**What you should do**
Exactly as written, set down each line of the data below except its pictures.
---
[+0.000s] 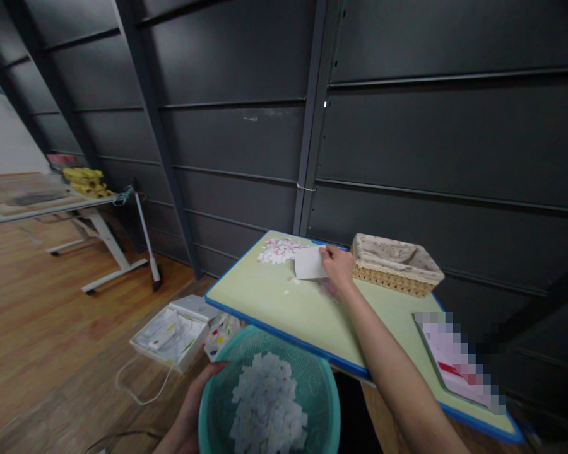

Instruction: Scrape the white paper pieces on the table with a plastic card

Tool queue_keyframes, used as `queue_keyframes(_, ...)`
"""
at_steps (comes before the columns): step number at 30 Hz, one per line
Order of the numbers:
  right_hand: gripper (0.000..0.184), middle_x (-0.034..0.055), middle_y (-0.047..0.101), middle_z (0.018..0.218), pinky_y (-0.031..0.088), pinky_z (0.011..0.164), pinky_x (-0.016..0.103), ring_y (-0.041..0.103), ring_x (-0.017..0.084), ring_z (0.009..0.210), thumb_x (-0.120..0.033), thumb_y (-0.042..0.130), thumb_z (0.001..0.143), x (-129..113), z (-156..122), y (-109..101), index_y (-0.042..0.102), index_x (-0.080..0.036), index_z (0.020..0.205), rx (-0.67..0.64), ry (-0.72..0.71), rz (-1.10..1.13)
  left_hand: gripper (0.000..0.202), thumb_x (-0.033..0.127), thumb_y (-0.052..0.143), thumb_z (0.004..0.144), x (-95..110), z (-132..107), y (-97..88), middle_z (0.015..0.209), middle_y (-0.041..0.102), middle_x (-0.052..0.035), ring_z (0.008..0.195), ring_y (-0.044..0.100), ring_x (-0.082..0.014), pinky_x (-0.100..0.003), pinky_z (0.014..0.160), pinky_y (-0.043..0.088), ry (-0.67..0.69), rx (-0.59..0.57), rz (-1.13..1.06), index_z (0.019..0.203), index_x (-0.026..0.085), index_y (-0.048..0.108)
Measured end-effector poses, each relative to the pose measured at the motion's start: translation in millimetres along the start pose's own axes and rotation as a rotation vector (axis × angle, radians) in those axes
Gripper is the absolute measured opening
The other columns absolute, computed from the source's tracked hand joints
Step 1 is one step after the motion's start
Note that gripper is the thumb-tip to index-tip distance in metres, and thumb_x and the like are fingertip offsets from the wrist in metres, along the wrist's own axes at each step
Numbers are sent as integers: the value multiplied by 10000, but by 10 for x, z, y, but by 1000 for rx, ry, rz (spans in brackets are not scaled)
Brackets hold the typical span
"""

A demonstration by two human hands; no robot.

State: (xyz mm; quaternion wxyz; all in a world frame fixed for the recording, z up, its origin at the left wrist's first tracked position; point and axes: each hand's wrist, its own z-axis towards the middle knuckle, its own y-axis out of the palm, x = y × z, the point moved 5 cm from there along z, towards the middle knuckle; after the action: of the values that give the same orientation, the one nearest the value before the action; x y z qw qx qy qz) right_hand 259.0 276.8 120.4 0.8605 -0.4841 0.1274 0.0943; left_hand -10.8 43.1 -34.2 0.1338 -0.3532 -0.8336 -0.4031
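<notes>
My left hand [196,403] grips the rim of a teal plastic basket [218,384], held below the near edge of the table; the basket holds a heap of small white paper scraps [267,403]. My right hand [338,268] reaches across the light green table [274,302] and pinches a white card [309,263], its edge resting on the tabletop. Just left of the card lies a pile of white and pink paper scraps [278,250] near the table's far corner. A few loose scraps lie around the card.
A lined wicker basket [395,263] stands at the table's far edge, right of my right hand. A blurred-out sheet [457,362] lies at the near right. On the wooden floor sits an open white box [170,331] with a cable. Another table [52,202] stands far left. A dark panelled wall is behind.
</notes>
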Motion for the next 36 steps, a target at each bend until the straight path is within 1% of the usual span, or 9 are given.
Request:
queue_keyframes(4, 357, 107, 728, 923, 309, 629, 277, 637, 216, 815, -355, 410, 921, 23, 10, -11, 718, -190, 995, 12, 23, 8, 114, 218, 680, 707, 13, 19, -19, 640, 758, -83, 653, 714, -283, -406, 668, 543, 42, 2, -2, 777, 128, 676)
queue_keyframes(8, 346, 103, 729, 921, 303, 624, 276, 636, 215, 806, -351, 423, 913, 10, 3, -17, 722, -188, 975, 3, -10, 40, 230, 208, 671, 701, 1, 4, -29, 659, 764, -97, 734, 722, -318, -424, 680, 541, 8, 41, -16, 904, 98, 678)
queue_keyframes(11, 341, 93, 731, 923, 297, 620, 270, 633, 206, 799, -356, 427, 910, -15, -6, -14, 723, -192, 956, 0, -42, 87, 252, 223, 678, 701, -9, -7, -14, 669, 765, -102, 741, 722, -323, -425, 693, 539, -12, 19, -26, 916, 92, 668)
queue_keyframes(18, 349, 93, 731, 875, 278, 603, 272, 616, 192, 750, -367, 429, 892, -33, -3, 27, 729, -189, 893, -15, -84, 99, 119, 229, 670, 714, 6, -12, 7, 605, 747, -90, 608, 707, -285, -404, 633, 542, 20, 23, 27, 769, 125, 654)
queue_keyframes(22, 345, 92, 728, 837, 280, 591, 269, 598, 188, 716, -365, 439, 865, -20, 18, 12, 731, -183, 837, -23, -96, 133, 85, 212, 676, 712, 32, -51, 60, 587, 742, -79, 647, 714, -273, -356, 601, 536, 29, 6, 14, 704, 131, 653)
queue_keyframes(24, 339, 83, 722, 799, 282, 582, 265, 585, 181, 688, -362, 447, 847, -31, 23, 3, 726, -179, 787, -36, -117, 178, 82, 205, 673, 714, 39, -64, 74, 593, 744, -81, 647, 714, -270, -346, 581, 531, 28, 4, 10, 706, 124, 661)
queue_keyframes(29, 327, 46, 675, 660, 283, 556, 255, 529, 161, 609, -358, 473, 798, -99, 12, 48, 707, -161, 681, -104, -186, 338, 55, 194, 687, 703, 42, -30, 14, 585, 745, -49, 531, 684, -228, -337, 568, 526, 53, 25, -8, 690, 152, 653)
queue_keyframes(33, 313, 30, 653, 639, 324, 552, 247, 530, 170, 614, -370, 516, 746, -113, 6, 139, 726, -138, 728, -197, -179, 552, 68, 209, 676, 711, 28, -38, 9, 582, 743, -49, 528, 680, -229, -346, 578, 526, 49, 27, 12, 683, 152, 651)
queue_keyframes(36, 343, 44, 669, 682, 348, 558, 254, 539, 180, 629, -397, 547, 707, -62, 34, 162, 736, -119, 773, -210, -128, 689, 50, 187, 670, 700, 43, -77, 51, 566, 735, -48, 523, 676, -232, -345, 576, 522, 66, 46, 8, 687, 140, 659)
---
**Task answer**
[+0.000s] 

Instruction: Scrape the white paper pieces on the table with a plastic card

Tool queue_keyframes, used as `queue_keyframes(_, ...)`
"""
at_steps (comes before the columns): step number at 30 Hz, one per line
Order of the numbers:
  right_hand: gripper (0.000..0.184), middle_x (-0.034..0.055), middle_y (-0.047..0.101), middle_z (0.018..0.218), pinky_y (-0.031..0.088), pinky_z (0.011..0.164), pinky_x (-0.016..0.103), ring_y (-0.041..0.103), ring_x (-0.017..0.084), ring_z (0.009..0.210), thumb_x (-0.120..0.033), thumb_y (-0.042..0.130), thumb_z (0.001..0.143), x (-129..113), z (-156..122), y (-109..101), index_y (-0.042..0.102), index_x (-0.080..0.036), index_z (0.020..0.205), rx (-0.67..0.64), ry (-0.72..0.71), rz (-1.10..1.13)
  left_hand: gripper (0.000..0.202), thumb_x (-0.033..0.127), thumb_y (-0.052..0.143), thumb_z (0.004..0.144), x (-95..110), z (-132..107), y (-97..88), middle_z (0.015..0.209), middle_y (-0.041..0.102), middle_x (-0.052..0.035), ring_z (0.008..0.195), ring_y (-0.044..0.100), ring_x (-0.082..0.014), pinky_x (-0.100..0.003), pinky_z (0.014..0.160), pinky_y (-0.043..0.088), ry (-0.67..0.69), rx (-0.59..0.57), rz (-1.13..1.06), index_z (0.019..0.203), index_x (-0.026..0.085), index_y (-0.048..0.108)
Measured end-effector poses, each relative to the pose measured at the motion's start: translation in millimetres along the start pose's own axes and rotation as a rotation vector (axis × angle, radians) in those axes
Gripper is the absolute measured opening
The other columns absolute, computed from the source's tracked hand joints
Step 1 is one step after the motion's start
Note that gripper is the thumb-tip to index-tip distance in metres, and thumb_x and the like are fingertip offsets from the wrist in metres, along the wrist's own axes at each step
Numbers are sent as integers: the value multiplied by 10000, but by 10 for x, z, y, but by 1000 for rx, ry, rz (spans in brackets are not scaled)
Brackets hold the typical span
"""

A demonstration by two human hands; no robot.

State: (xyz mm; quaternion wxyz; all in a world frame fixed for the recording, z up, its origin at the left wrist's first tracked position; point and axes: each hand's wrist, its own z-axis towards the middle knuckle, its own y-axis out of the palm, x = y × z, the point moved 5 cm from there along z, towards the middle knuckle; after the action: of the values that give the same orientation, the one nearest the value before the action; x y z qw qx qy qz) right_hand 259.0 276.8 120.4 0.8605 -0.4841 0.1274 0.0943; left_hand -10.8 43.1 -34.2 0.1338 -0.3532 -0.8336 -0.4031
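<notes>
My left hand [196,403] grips the rim of a teal plastic basket [218,384], held below the near edge of the table; the basket holds a heap of small white paper scraps [267,403]. My right hand [338,268] reaches across the light green table [274,302] and pinches a white card [309,263], its edge resting on the tabletop. Just left of the card lies a pile of white and pink paper scraps [278,250] near the table's far corner. A few loose scraps lie around the card.
A lined wicker basket [395,263] stands at the table's far edge, right of my right hand. A blurred-out sheet [457,362] lies at the near right. On the wooden floor sits an open white box [170,331] with a cable. Another table [52,202] stands far left. A dark panelled wall is behind.
</notes>
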Motion for the next 36 steps, a target at each bend until the straight path is within 1% of the usual span, or 9 are given.
Request:
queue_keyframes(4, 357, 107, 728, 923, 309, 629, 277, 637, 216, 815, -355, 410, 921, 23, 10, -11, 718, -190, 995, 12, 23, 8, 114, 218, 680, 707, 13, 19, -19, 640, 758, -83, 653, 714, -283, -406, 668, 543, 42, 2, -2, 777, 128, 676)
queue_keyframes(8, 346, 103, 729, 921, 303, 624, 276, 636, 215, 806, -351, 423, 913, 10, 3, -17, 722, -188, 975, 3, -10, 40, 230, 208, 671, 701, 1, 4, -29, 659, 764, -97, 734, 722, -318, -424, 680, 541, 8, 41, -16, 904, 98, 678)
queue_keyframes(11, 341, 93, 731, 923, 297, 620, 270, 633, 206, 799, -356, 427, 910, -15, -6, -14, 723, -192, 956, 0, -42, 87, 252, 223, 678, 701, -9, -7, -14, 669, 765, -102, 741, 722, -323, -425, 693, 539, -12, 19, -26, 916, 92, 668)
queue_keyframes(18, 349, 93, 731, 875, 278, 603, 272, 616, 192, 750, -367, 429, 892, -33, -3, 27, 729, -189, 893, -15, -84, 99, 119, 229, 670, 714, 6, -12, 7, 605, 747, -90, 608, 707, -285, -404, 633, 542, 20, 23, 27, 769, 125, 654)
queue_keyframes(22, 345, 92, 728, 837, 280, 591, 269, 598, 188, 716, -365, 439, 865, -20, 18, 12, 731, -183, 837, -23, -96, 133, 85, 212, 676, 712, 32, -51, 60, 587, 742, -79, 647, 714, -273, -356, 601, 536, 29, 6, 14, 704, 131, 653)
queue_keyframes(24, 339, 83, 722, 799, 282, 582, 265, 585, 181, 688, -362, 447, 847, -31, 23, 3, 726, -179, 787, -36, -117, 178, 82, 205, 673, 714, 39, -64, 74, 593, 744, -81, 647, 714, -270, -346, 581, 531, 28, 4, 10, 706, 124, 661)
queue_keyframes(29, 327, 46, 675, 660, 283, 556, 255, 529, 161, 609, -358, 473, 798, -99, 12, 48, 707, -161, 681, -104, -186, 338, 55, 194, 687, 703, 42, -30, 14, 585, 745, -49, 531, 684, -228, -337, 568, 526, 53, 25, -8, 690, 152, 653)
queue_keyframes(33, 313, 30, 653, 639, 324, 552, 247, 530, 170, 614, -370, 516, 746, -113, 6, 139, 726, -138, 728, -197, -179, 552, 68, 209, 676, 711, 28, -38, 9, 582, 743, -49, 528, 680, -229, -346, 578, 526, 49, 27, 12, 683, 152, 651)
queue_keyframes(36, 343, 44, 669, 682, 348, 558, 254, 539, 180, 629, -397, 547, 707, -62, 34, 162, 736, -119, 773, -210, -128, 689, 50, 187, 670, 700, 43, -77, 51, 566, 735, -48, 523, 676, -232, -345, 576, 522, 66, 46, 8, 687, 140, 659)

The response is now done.